Dataset excerpt:
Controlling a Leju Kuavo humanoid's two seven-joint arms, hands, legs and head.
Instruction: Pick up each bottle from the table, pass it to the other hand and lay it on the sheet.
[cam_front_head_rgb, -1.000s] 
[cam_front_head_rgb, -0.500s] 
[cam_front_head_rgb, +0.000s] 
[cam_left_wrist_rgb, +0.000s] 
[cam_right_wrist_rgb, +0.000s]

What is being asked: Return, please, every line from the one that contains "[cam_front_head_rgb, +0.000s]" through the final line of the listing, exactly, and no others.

Written solution:
[cam_front_head_rgb, +0.000s] 
[cam_left_wrist_rgb, +0.000s] 
[cam_right_wrist_rgb, +0.000s]

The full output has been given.